Birçok kişi için dış görünüş büyük önem taşır. Dış görünüş fazla önemsendiği durumda kişiye zarar vererek dismorfofobi yani beden algısı bozukluğu olarak bilinen rahatsızlığa neden olur. Vücut dismorfik, yaygın adıyla beden algısı bozukluğu kişilerin hayatını güçleştiren psikolojik rahatsızlıklardan biridir.
Dismorfofobi belirtileri, kişilerin günlük hayatları takip edildiğinde ortaya çıkan ayna karşında uzun süreler geçirme, hafif kusurları büyük kusurmuş gibi algılama ve dış görünüşü hakkında takıntılı durumlardır. Beden algısı ya da dismorfofobi bozukluğu belirtileri ise şu şekilde açıklanabilir:
• Ayna karşısında çok fazla zaman geçirme
• Hafif kusurları daha büyük algılayarak hayali kusurlar görme
• Bu kusurları gizlemek için aşırı makyaj yapma
• Var olmayan veya hafif kusurları için sürekli değişim ihtiyacı hissetme
• Kendilerini, özellikle dış görünümlerini başka insanlarla sürekli kıyaslama
• Sık sık çevrelerindeki insanlara nasıl göründüğünü soran bireyler yoğun bir onay alma ihtiyacı hissetme
Dismorfofobiye sahip kişiler dış görünümlerine takıntılı oldukları için kendilerini yalnızlaştırmaya eğilim gösterirler. Dışarı çıkmaktan çekinen bireyler sosyal olarak da kendilerini geri plana atar. Utangaçlık, obsesif kişilik yapılanmaları ve içe dönüklük bu rahatsızlığın kişilik örüntüsünde yer alır.

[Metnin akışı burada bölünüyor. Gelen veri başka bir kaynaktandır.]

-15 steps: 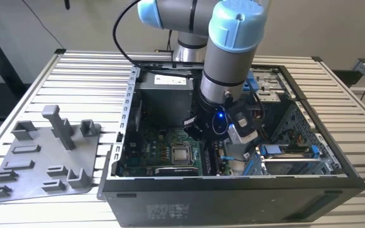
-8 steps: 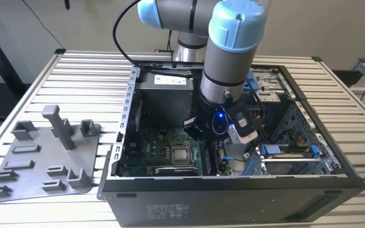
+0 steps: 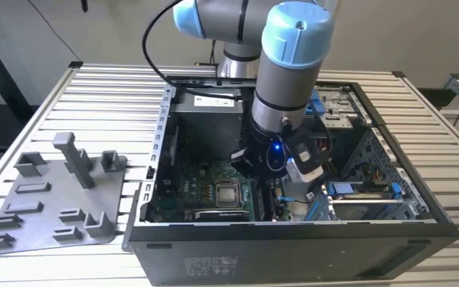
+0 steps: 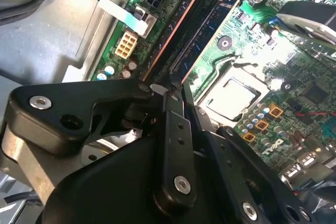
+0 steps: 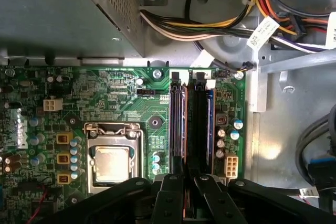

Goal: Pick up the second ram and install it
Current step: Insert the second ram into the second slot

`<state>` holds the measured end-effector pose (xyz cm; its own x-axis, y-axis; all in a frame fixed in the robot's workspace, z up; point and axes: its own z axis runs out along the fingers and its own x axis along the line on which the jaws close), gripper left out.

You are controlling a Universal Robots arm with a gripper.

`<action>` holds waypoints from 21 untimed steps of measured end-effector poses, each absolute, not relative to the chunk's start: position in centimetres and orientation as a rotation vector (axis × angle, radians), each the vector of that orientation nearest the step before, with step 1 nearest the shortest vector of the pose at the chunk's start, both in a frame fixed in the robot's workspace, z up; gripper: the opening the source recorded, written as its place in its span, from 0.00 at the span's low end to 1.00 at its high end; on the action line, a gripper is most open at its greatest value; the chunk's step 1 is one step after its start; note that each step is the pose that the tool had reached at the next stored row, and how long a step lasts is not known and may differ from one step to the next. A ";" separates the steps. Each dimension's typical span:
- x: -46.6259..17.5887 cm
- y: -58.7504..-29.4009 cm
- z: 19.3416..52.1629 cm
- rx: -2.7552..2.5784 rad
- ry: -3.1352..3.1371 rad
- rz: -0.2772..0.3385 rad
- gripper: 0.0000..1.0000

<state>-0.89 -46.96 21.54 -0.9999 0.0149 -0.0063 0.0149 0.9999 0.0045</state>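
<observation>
The pincer is clenched on the ram, just above the slots. Step: seating it. It needs a straight push down.

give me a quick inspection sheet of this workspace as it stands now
surface: slatted metal table carrying an open computer case.
job's things: second ram stands in the memory slots beside the processor socket.
clutter: grey plastic tray with posts, on the exterior view's left.
grippers: gripper low over the slots' end, fingers close together around the ram's edge.
cables: bundled power wires above the motherboard; black cable on the arm.
surroundings: nothing seen.
</observation>
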 end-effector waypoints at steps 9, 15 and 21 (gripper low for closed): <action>-0.9 -47.0 21.4 0.023 3.137 0.007 0.14; -0.9 -47.0 21.4 0.024 3.137 0.007 0.14; -0.9 -47.0 21.4 0.027 3.137 0.002 0.14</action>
<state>-0.87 -46.95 21.38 -0.9998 0.0173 -0.0048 0.0173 0.9998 0.0013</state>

Dismorfofobi nedenleri olarak, kişinin birinci dereceden akrabalarında beden algısı bozukluğu varsa bu rahatsızlığın bireyde ve diğer aile üyelerinde görülme olasılığı artar. Yapılan araştırmalara göre bu bozukluğa sahip kişilerin birinci derece akrabalarında beden dismorfik bozukluğun görülme ihtimali %8'dir. Aynı zamanda bu bozukluğa sahip kişilerin serotonin geri alım inhibitörlerine cevap vermiş olması dismorfofobide serotonin hormonunun da etkili olabileceği ihtimalini doğrulamaktadır. Bu bozukluğa neden olabilecek bir diğer faktör de çocukluk travmalarıdır. Birey, kendisini sürekli dış görünüşüyle eleştiren ebeveynlerle büyüdüyse veya çocukluk döneminde akranları tarafından kendisiyle dalga geçildiyse ergenlik döneminde beden algısı bozulmaya başlayabilir. Küçük düşürücü sözler kullanılarak aşağılanan çocuklarda bu bozukluğun görülme ihtimali yüksektir.

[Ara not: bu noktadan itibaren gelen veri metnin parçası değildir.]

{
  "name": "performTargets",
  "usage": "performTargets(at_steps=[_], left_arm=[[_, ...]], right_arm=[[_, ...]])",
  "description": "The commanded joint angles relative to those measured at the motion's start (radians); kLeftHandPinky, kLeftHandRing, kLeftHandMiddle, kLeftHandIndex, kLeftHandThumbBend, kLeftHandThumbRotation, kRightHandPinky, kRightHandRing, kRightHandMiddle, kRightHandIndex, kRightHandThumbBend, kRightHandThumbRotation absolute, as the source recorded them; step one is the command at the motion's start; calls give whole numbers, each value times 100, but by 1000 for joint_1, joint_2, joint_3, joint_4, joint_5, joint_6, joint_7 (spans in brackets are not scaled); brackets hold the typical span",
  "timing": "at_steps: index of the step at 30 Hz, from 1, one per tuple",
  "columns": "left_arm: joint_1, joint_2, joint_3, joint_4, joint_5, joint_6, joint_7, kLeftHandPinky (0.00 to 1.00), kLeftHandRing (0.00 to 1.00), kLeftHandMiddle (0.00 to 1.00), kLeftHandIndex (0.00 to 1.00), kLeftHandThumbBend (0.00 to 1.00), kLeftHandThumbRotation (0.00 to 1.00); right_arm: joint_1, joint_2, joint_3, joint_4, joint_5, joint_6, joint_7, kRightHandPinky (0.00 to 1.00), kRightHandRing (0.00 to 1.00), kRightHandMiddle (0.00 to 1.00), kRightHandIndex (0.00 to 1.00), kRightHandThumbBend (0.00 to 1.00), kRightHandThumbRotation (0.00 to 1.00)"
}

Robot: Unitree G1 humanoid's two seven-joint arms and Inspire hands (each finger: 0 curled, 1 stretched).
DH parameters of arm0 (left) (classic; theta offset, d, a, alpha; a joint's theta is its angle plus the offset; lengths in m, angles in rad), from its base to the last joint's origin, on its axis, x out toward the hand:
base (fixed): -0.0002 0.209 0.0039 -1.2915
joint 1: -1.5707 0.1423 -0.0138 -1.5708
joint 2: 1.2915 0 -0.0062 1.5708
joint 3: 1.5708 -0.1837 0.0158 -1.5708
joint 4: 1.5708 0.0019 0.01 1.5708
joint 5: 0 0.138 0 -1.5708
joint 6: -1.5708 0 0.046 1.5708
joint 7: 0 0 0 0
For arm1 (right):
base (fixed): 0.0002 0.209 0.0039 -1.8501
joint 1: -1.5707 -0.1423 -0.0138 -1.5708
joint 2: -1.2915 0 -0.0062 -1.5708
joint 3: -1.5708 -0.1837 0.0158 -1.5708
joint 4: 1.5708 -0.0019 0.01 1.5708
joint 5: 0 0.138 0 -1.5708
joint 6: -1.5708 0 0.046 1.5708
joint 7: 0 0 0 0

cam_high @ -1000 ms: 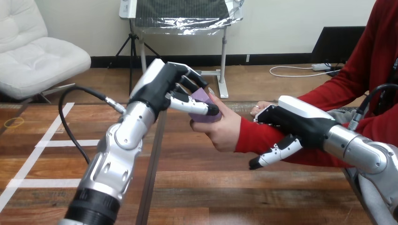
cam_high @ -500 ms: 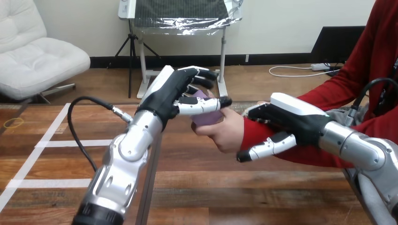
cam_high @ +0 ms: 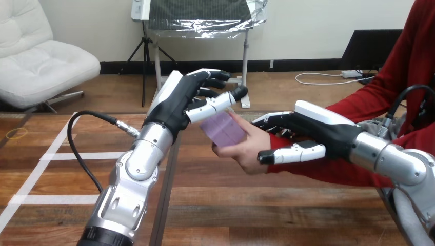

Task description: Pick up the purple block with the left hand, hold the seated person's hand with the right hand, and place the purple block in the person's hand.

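Purple block [cam_high: 223,129] now lies in the person's hand [cam_high: 250,152], at scene centre. Left hand [cam_high: 180,102], closed on the block a second ago, has spread its fingers and sits just left of it, thumb just above. Release appears complete. Right hand [cam_high: 320,130] straddles the person's wrist [cam_high: 281,141] at right, fingers and thumb straightened, no longer gripping.
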Motion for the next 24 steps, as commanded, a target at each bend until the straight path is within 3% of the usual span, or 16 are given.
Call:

Günümüzde sosyal medyanın dayattığı güzellik algısı birçok genci, özellikle ergenleri olumsuz etkilemektedir. Güzellik endüstrisinin dayattığı popüler beden ve yüz algısına kapılan kişiler bu uğurda zaman harcamakta, kendilerini dayatılan forma sokamayan kişilerde ise beden algısı bozukluğu görülebilir.

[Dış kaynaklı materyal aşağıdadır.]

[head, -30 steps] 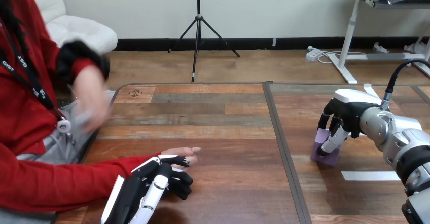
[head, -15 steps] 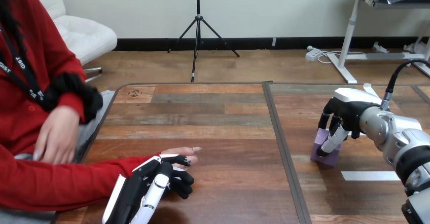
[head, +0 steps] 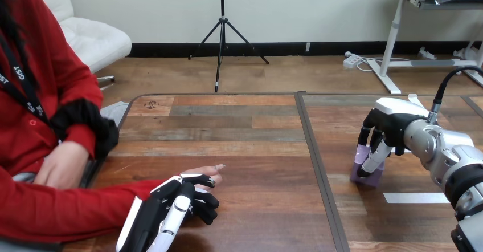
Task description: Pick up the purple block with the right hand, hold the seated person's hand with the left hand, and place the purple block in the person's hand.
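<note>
The purple block (head: 365, 172) stands on the right part of the table. My right hand (head: 389, 127) reaches down over it, fingers curled behind and beside it and the thumb in front. The block's bottom edge looks in touch with the wood. At the near left, the person's hand (head: 209, 169) in a red sleeve lies flat on the table, fingertips pointing right. My left hand (head: 181, 202) lies over it from the near side, with dark fingers curled round its edge.
The person's other hand (head: 61, 164) rests by the table's left edge. A white tape strip (head: 416, 197) lies on the wood near the purple block. A dark seam (head: 316, 166) runs front to back between the two table halves.
The person's other hand has dropped from a raised position to the table's left edge. Both my hands and the purple block have barely moved.
</note>
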You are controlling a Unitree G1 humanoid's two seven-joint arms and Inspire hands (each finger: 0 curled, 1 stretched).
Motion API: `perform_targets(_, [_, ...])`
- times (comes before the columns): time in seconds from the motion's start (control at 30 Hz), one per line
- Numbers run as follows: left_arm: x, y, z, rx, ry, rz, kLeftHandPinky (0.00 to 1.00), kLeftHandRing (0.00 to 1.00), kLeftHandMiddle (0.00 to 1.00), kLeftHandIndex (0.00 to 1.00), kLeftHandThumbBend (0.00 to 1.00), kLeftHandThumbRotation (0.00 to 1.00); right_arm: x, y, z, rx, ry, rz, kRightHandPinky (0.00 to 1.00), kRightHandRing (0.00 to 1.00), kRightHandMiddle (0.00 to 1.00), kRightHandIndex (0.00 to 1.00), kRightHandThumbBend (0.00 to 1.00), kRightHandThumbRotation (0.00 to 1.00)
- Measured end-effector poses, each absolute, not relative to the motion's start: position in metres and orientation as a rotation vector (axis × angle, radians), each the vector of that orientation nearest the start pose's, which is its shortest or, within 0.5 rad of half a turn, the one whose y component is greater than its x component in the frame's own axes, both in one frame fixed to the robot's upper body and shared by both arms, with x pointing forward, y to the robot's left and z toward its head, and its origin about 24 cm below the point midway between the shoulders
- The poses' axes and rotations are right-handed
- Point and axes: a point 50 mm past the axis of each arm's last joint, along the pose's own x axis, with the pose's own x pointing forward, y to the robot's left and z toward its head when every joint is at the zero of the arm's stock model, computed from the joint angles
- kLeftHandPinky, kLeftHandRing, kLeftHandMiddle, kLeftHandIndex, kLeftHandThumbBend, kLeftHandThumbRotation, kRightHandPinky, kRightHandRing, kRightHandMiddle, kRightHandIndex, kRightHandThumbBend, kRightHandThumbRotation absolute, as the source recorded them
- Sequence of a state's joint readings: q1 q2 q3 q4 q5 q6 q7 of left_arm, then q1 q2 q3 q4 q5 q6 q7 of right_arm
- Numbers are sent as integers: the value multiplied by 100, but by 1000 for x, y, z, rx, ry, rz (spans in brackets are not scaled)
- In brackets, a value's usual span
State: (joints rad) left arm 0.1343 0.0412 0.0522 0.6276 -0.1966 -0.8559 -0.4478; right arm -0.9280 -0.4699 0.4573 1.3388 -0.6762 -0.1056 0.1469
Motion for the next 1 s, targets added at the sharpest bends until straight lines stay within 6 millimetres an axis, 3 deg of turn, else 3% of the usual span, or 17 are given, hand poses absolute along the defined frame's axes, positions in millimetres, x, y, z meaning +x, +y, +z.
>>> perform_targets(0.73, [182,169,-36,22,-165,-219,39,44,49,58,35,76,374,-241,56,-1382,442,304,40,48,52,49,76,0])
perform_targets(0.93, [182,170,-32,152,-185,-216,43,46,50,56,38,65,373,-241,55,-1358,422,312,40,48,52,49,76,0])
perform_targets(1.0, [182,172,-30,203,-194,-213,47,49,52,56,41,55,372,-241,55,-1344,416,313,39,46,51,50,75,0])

Beden algısı bozukluğu tedavisi için bireylerin belirli bir psikolojik tedavi süreci geçirmeleri gerekir. Bazı durumlarda kişiler fiziksel operasyonlara başvurur. Doğrudan dış görünüşünü değiştirmek isteyen kişiler dermatologlara, estetik cerrahiye başvurur. Fakat psikolojik açıdan tedavi olmak isteyenler ruh sağlığı uzmanı eşliğinde süreci yönetebilir.
Beden algısı bozukluğu için psikoterapi önerilmektedir. Bireye öncelikle yaşadığı bozukluk ile ilgili eğitim verildikten sonra psikoterapi seansları aracılığıyla bedensel kaygılara ve bu kaygıların neden olduğu düşüncelere yönelim sağlanır. Terapistin yönlendirmeleriyle ilerleyen tedavi süreci kişinin gerekli farkındalık düzeyine ulaşmasına ve iyileşmenin sağlanmasına kadar devam eder. Tedavi sürecinin uzunluğu tamamen terapistin görüşlerine ve danışanın isteğine bağlıdır. Terapist gerekli gördüğü durumlarda ilaç tedavisine de önerilebilmektedir.